Jimmy Yates, a dealer at CMC Markets, said last week’s gains have seen many of the world’s major indexes cement their places above key technical levels, which should leave them well-placed for more gains going forward.
Last week, for example, the Dow Jones industrial average added 2.2% to hit a ten-month high while the broader Standard & Poor’s 500 index consolidated itself above the 1,000 mark after government figures showed that only 247,000 US jobs were lost in July, way less than expected, and the unemployment rate unexpectedly fell to 9.4%.
With little economic news due on Monday, investors may well take a breather.
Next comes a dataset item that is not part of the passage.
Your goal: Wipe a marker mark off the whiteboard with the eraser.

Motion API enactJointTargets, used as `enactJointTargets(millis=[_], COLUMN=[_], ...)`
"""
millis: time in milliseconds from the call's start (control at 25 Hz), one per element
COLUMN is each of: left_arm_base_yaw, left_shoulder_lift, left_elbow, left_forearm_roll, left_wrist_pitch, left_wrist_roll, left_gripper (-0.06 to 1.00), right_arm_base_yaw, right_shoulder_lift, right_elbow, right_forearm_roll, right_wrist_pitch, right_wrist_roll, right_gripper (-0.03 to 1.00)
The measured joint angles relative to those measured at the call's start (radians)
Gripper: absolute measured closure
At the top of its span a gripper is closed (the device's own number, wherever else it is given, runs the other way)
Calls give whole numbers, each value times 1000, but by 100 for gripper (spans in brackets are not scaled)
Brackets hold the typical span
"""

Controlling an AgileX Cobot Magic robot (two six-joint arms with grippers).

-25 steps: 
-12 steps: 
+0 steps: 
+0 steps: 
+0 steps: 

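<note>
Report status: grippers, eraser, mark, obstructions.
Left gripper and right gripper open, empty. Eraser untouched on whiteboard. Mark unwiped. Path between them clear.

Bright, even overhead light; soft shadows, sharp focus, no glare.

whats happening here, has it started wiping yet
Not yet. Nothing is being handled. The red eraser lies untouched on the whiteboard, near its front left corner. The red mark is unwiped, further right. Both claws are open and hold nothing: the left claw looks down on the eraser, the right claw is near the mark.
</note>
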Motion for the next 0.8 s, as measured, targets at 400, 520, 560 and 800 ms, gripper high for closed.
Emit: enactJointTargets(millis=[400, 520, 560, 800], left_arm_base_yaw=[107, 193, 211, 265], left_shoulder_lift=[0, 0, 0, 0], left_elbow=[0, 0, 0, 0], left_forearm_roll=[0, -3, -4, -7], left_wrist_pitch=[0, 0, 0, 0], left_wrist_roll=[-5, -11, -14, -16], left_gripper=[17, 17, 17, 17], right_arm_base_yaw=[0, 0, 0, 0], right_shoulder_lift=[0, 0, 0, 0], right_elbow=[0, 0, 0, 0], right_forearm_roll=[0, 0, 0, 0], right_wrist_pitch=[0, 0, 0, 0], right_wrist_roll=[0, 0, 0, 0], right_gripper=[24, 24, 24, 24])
Dow futures were down 5 points, or 0.1%, at 9,320 while the S&P 500 futures fell 0.8 point, or 0.1%, to 1,005.60.
“As the week moves on we will see some more high level economic readings but for now it will be a case of taking stock of what was a pivotal week in the stock market recovery,” said Yates.
The coming week will likely be dominated by US retail sales data and a raft of earnings from retailers themselves, such as Wal-Mart Stores Inc., JC Penney Corp. and Estee Lauder Co.
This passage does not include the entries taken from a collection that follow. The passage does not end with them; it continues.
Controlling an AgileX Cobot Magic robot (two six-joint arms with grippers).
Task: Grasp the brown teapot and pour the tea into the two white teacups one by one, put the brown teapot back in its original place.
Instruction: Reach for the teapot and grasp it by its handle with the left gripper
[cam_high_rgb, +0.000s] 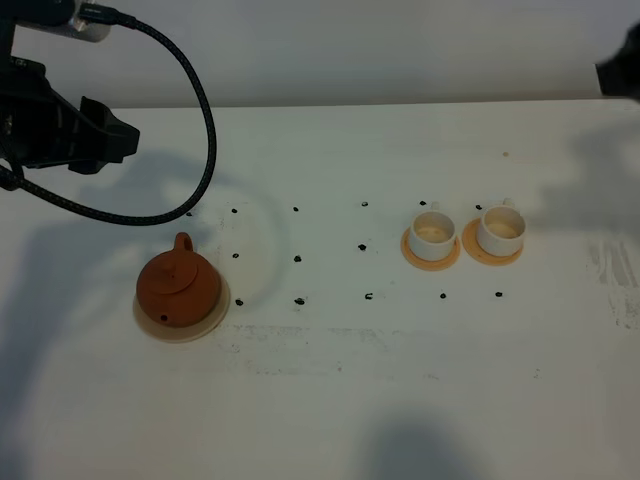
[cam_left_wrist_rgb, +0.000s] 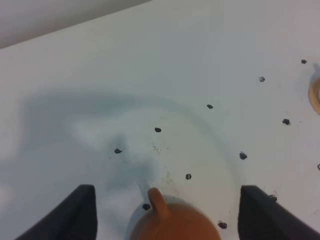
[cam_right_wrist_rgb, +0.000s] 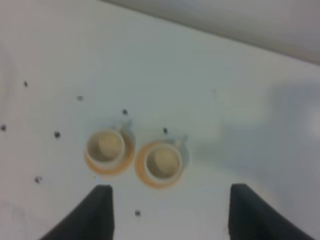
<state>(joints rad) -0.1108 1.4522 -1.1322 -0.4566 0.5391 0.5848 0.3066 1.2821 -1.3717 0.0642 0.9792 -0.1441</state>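
Observation:
The brown teapot (cam_high_rgb: 178, 286) stands with its lid on, upright on the pale beige coaster (cam_high_rgb: 164, 327) at the left of the table. Its loop handle (cam_left_wrist_rgb: 158, 202) and rounded body (cam_left_wrist_rgb: 175, 226) show low between the dark fingers (cam_left_wrist_rgb: 75, 215) of my left gripper (cam_left_wrist_rgb: 167, 188), which hovers open above and behind it. The two white teacups (cam_high_rgb: 432, 230) (cam_high_rgb: 500, 229) sit side by side on orange-tan saucers at the right. My right gripper (cam_right_wrist_rgb: 171, 187) hangs open high over the same cups (cam_right_wrist_rgb: 105, 146) (cam_right_wrist_rgb: 164, 161), whose insides look pale. The tea is hidden.
Small black dots (cam_high_rgb: 298, 259) mark a grid on the white table (cam_high_rgb: 330, 400). The left arm (cam_high_rgb: 60, 130) with its looping black cable (cam_high_rgb: 200, 130) sits at the far left; a bit of the right arm (cam_high_rgb: 620, 68) shows at the top right corner.

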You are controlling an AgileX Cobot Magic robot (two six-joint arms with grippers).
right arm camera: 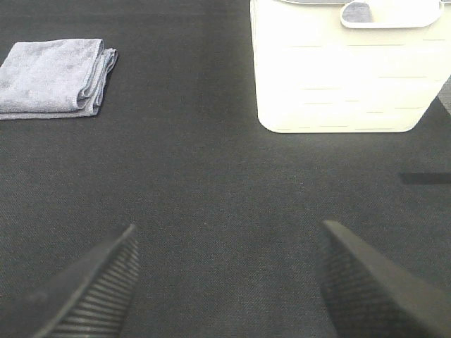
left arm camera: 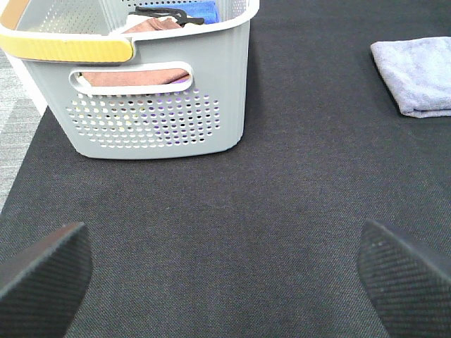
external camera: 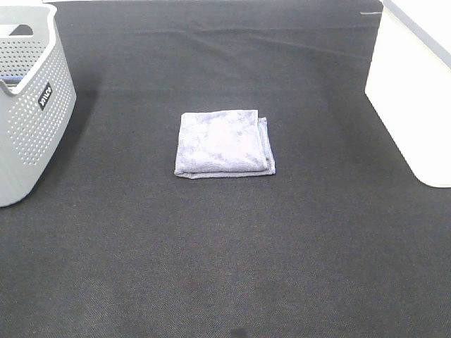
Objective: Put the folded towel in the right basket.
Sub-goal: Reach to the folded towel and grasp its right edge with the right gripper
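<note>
A folded lavender-grey towel (external camera: 224, 144) lies flat on the black mat at the middle of the table. It also shows in the left wrist view (left arm camera: 419, 72) and the right wrist view (right arm camera: 55, 75). The white right basket (external camera: 412, 91) stands at the right edge; the right wrist view shows its wall (right arm camera: 345, 77). Neither arm shows in the high view. My left gripper (left arm camera: 225, 282) is open and empty above bare mat. My right gripper (right arm camera: 229, 282) is open and empty above bare mat, apart from the towel and the basket.
A grey perforated basket (external camera: 32, 105) stands at the left edge. In the left wrist view it (left arm camera: 155, 105) has a yellow handle and holds folded cloths. The black mat (external camera: 225, 267) covers the table.
</note>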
Investors are fully aware that without the support of the US consumer, which accounts for around 70% of the US economy and 20% of the global economy, any recovery will soon fizzle out.
Daragh Maher, an analyst at Calyon Credit Agricole, said retail sales in the US should be boosted by the government-sponsored ’cash for clunkers’ subsidy to boost auto sales, though the underlying picture will be considerably less upbeat.
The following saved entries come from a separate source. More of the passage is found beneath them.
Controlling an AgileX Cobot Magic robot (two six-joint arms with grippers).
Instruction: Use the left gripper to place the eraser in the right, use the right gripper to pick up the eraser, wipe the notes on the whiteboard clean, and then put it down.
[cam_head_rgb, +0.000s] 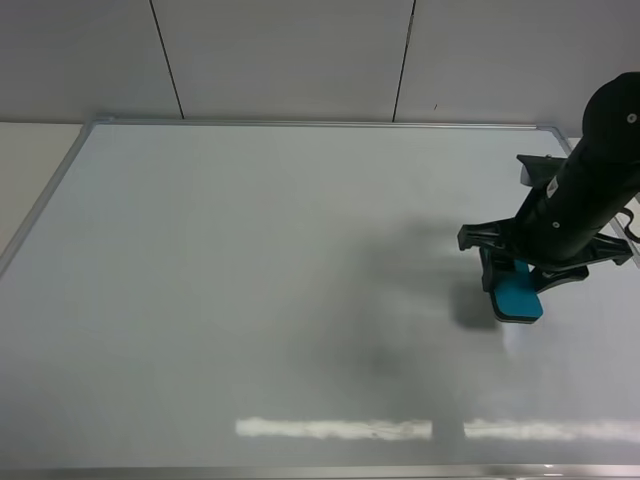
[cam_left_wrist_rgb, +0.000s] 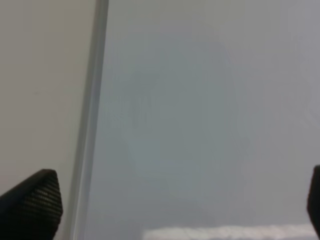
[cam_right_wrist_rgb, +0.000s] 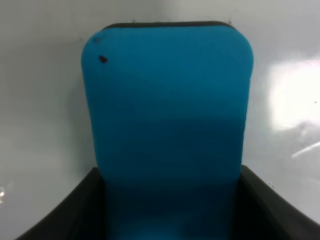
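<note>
The whiteboard (cam_head_rgb: 250, 260) fills the table and looks blank; the notes do not show on it. At its right side my right gripper (cam_head_rgb: 515, 290) is shut on the teal eraser (cam_head_rgb: 518, 298), which is low over the board with its shadow just to the left. The right wrist view shows the eraser (cam_right_wrist_rgb: 167, 120) sticking out between the black fingers (cam_right_wrist_rgb: 75, 215), a thin dark felt edge at its far end. The left gripper (cam_left_wrist_rgb: 172, 205) stands open and empty, fingertips (cam_left_wrist_rgb: 32, 202) wide apart over the board's silver frame (cam_left_wrist_rgb: 92, 100). It is outside the exterior high view.
A beige tabletop (cam_head_rgb: 30, 160) lies left of the board and a grey panelled wall (cam_head_rgb: 300, 50) behind it. A bright strip of glare (cam_head_rgb: 340, 428) runs along the board's front part. The right arm (cam_head_rgb: 590, 180) comes in from the right edge.
</note>
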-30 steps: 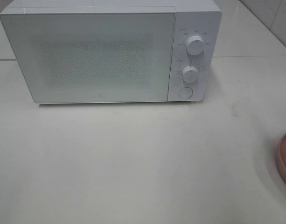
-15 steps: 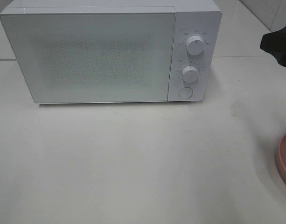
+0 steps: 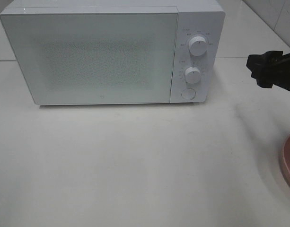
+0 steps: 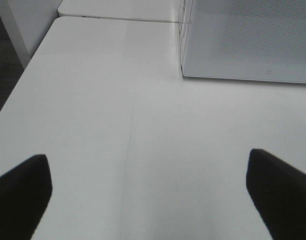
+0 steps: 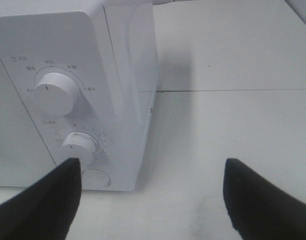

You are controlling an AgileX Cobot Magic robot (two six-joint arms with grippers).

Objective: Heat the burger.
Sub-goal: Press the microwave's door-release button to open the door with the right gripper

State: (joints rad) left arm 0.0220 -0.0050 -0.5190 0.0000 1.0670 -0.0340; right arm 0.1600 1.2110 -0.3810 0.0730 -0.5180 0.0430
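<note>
The burger is out of view in every frame. A white microwave (image 3: pixel 102 56) stands at the back of the table with its door shut. Its panel has an upper knob (image 3: pixel 197 46), a lower knob (image 3: pixel 192 74) and a round button (image 3: pixel 188 93). My right gripper (image 3: pixel 259 71) hovers to the right of that panel, open, with nothing between its fingers. In the right wrist view the gripper (image 5: pixel 150 200) faces the lower knob (image 5: pixel 79 146) and the button (image 5: pixel 96 178). My left gripper (image 4: pixel 150 195) is open over bare table, left of the microwave (image 4: pixel 252 40).
The rim of a pink plate (image 3: pixel 289 163) shows at the right edge of the table. The white table (image 3: pixel 135 165) stretches in front of the microwave. A seam between two tabletops (image 5: pixel 232 90) runs behind the microwave.
My right gripper has come into the exterior view from the right edge and moved left, closer to the microwave's control panel. Nothing else has moved.
</note>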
Investors are also awaiting the latest monetary policy decision from the US Federal Reserve on Wednesday.
Though no change in interest rates is expected, investors will be looking to see if the Fed sounds a note of cautious optimism in its accompanying statement and whether it has plans to expand its asset-purchasing program now that the funds are running dry.
Despite the relative dearth of economic news on Monday, some stocks were in the spotlight. Notably bailed-out British bank Lloyds Banking Group PLC slid 5% on a newspaper report it was planning a massive issue of shares to loosen the government’s grip, the government owns over 40% of the bank after last year’s injection of capital to keep it afloat.
Elsewhere, Australian and Taiwan markets gained while South Korea’s market closed little changed.
Shanghai’s benchmark edged lower amid continuing jitters that the rush of liquidity that’s driven China’s economy and markets over the last year might slow.
Meanwhile, oil prices gave up early gains, with benchmark crude for September exchanging hands at $70.63 a barrel, down 30 cents. The contract lost $1.01 on Friday.
The dollar fell 0.4% to 97.27 yen to 97.33 yen, while the euro rose 0.1% to $1.4193.